Suppose $B$ is an abelian group on which $G$ acts and $A$ is a subgroup of $B$ which is stable under the action of $G$. Then $G$ acts on $A$ and also on $B/A$. Let $\bar{b}\in B/A$ be a fixed point for the $G$-action. We can then try to lift this point to a fixed point in $B$.

Pick any representative $b\in B$ of $\bar{b}$. Then we can look at a function $$ f_b : G\to A : g\mapsto gb-b ,$$ and this function is identically zero exactly if $b$ is a fixed point. Moreover, picking another representative $b-a\in B$ (with $a\in A$) gives rise to the function $$ f_{b-a} : G\to A : g\mapsto g(b-a)-(b-a) = (gb-b)-(ga-a) .$$ Noting that $\bar{b}$ can be lifted to a fixed point precisely if $f_{b-a}=0$ for some $a\in A$, we conclude that $\bar{b}$ can be lifted to a fixed point exactly if $f_b$ is of the form $G\to A : g\mapsto ga-a$ for some $a\in A$. Write $$ B^1(G,A) = \{ G\to A : g\mapsto ga-a \mid a\in A \} .$$ Then $\bar{b}$ can be lifted to a fixed point exactly if $f_b\in B^1(G,A)$ for some (and hence every) representative $b$ of $\bar{b}$.

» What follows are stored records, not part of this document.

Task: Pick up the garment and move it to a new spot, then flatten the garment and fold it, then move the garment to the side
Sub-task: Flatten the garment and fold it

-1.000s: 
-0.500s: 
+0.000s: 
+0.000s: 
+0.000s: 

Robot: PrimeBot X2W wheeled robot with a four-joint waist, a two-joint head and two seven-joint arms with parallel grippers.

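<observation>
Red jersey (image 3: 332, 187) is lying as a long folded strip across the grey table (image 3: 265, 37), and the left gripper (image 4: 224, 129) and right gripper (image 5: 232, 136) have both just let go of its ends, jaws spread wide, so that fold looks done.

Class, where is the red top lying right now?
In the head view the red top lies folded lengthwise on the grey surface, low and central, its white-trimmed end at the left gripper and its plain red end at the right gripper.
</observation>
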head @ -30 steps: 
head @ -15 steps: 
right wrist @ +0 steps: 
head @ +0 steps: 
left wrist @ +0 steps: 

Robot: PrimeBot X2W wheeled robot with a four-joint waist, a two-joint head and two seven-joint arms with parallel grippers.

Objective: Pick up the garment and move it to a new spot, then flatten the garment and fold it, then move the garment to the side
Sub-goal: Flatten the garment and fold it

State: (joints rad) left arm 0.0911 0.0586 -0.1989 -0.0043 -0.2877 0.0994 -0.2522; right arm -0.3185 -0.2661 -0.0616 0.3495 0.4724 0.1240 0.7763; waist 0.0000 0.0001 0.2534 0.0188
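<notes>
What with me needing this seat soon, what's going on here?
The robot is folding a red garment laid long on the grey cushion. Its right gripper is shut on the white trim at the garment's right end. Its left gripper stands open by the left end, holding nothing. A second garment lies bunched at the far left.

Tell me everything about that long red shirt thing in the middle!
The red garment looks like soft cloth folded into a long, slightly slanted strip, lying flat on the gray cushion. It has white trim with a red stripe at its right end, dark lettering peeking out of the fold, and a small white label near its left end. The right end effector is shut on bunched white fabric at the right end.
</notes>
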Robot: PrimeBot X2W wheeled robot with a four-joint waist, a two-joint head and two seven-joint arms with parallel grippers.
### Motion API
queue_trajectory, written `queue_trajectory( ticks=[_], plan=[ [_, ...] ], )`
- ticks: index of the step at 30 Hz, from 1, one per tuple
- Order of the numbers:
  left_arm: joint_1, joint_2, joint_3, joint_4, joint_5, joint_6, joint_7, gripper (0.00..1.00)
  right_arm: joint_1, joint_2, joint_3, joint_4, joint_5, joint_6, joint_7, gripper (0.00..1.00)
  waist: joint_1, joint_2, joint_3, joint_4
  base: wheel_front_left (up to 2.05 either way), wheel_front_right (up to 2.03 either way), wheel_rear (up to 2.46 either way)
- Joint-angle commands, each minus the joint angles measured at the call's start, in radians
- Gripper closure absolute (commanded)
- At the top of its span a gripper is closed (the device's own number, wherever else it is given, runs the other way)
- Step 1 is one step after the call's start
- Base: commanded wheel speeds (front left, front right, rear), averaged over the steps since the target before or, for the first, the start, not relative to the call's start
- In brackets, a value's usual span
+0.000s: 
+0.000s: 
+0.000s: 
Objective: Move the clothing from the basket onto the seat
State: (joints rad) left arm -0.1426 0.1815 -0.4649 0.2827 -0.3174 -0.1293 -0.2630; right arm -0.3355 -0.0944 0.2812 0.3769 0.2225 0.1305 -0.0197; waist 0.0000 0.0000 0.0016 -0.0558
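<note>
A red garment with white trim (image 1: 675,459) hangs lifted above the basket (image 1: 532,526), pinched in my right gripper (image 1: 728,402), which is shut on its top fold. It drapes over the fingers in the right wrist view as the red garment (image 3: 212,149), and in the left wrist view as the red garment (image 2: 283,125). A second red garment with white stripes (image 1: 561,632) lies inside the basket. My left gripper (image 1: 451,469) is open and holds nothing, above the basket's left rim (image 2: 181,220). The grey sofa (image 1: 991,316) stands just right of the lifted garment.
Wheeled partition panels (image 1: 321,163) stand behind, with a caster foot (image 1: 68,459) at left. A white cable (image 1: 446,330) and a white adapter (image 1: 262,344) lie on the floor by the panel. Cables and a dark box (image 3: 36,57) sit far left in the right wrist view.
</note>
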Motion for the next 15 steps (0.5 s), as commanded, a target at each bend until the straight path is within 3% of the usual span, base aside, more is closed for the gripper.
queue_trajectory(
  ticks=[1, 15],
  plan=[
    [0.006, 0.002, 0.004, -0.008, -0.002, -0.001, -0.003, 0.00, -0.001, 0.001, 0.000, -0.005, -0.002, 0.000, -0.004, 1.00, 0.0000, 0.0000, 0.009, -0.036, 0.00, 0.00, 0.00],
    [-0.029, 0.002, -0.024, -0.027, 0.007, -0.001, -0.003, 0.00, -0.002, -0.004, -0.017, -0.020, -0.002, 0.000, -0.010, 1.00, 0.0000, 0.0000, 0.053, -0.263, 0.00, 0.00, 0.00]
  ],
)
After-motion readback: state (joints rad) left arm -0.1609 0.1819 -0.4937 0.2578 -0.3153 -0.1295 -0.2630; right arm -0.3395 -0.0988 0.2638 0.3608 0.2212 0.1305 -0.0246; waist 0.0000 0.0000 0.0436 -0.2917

Now for any point $b\in B$ the function $f_b$ satisfies the condition $$\tag{$\ast$} f_b(gh) = gf_b(h)+f_b(g) .$$ Write $Z^1(G,A)$ for all maps $G\to A$ satisfying ($\ast$). We then define the space $$ H^1(G,A) = \frac{Z^1(G,A)}{B^1(G,A)} $$ (this is a quotient of abelian groups). We can now associate to any point $\bar{b}\in B/A$ an element of $H^1(G,A)$ by $\bar{b}\mapsto \bar{f_b}$ and a fixed point $\bar{b}$ can be lifted exactly if we associate $0\in H^1(G,A)$ to it. This is very nice. I want to know that $H^1(G,A)$ is not "too big" in the following sense.

Why do we define $Z^1(G,A)$ the way we do? What is special about $(\ast)$? In particular, is this condition strong enough to ensure that $f_b$ is of the form $g\mapsto gb-b$ for some $b$ in some $G$-module $B$ that has $A$ as a $G$-invariant subgroup?

Another way to state my question would be: is every element of $H^1(G,A)$ associated to some $\bar{b}$ in some $G$-module $B$ that has $A$ as a $G$-invariant subgroup? If the answer is "yes", then the matter is settled. If the answer is "no", then why do people choose to work with $(\ast)$?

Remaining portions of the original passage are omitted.